Désormais, la simple possibilité qu’un dommage économique puisse être causé peut entraîner la condamnation d’une entreprise sans même chercher à savoir si l’accord est effectivement nuisible dans la pratique ou susceptible de l’être. Un accord peut ainsi être déclaré illicite de par sa seule nature, sans prendre en compte son impact réel sur le marché ce qui est problématique pour les entreprises.
Dans de nombreux cas, il n’est, ainsi, plus nécessaire de prouver les faits et les effets dommageables, ce qui comporte le risque d’une «sur-application» économique et juridique et conduit à une «sur-conformité» discutable. Les autorités tendent ainsi à se focaliser de plus en plus sur la forme d’un accord sans se soucier de son impact réel sur la concurrence. Cette évolution du droit des cartels entraîne une insécurité juridique qui touche particulièrement les PME. Ces dernières sont parfois carrément contraintes de renoncer à des comportements pourtant efficaces pour ne pas prendre le risque d’être sanctionnées d’où le risque d’une «sur-conformité» qui n’est pourtant souvent pas optimale économiquement.
Pour en revenir à votre question, oui, ce projet va dans le sens de l’économie sur des points importants. L’économie est ainsi favorable à ce projet pour autant que certains points soient complétés et adaptés. Une large partie de l’économie estime toutefois que malgré ce pas dans la bonne direction, une révision plus complète du droit suisse des cartels restera nécessaire. En attendant cela, le principal enjeu du projet de révision actuel doit être clairement de garantir une certaine sécurité juridique pour les PME. Pour ce faire, il sera notamment important de revoir le modèle institutionnel actuel des autorités de la concurrence.
Si je vous comprends bien, vous considérez qu’une révision des institutions est nécessaire pour compléter cette révision de la loi sur les cartels. Pouvez-vous nous en dire plus?
Dans le cadre de ce projet de révision, l’économie considère qu’il est crucial pour les entreprises d’inclure une réforme des institutions. En effet, les procédures administratives actuelles pour les entreprises présentent des défauts qui doivent être éliminés. Actuellement, les fonctions de «juge» et d’«accusateur» sont liées ce qui est problématique au regard de l’État de droit.
Pour être complète et efficace, la réforme des institutions devrait donc aborder les points suivants:
- renforcer l’indépendance des institutions. En effet, nul ne conteste qu’une appréciation des cas est plus objective lorsqu’elle est confiée à une autorité décisionnelle indépendante;
- éliminer les points de tension avec l’État de droit;
- veiller à un rapport équilibré entre les connaissances économiques et juridiques. Les décisions en matière de concurrence ayant toujours une forte dimension économique, il est impératif que certains juges soient des gens du terrain bénéficiant d’une expérience entrepreneuriale et de connaissances d’économie industrielle. Le but étant de mieux tenir compte de la réalité des entreprises petites et grandes;
- réduire la durée des procédures pour augmenter la sécurité juridique nécessaire pour les entrepreneurs et entreprises.

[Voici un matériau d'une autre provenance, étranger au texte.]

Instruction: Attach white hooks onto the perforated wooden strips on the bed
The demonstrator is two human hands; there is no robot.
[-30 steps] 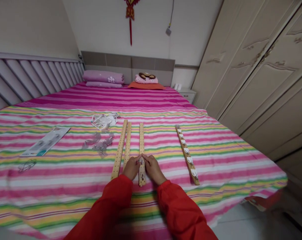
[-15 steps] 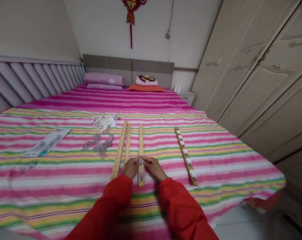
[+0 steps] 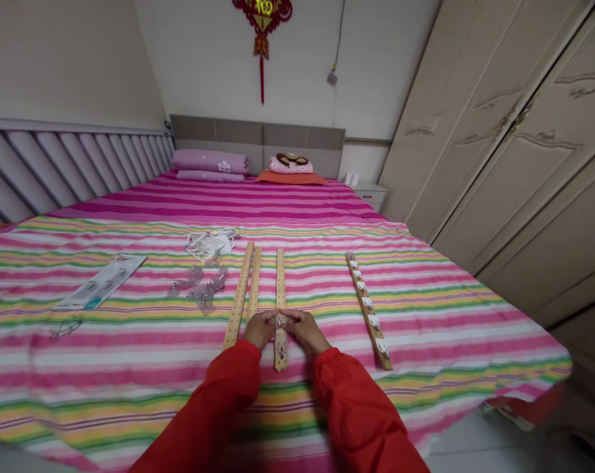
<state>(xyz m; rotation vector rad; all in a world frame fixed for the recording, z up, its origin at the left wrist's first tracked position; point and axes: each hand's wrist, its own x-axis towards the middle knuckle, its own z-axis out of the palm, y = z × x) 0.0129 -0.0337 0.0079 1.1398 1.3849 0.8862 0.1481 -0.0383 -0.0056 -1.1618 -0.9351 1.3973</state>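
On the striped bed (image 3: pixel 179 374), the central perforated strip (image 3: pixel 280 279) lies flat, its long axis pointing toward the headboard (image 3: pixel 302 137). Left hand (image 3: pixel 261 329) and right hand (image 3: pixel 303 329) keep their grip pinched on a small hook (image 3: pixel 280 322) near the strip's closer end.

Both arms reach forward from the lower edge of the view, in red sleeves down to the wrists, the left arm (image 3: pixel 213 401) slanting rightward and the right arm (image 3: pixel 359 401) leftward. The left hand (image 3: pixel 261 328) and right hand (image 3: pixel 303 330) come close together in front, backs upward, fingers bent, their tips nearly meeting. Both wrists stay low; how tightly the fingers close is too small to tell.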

Mettre en place une véritable réforme institutionnelle permettrait ainsi d’améliorer la légalité et la sécurité du droit pour toutes les entreprises et particulièrement pour les PME qui n’ont pas toujours les ressources pour surmonter ces problèmes causés par l’insécurité juridique de la pratique actuelle.
Cet article a paru pour la première fois dans PME Magazine le 13 octobre 2023.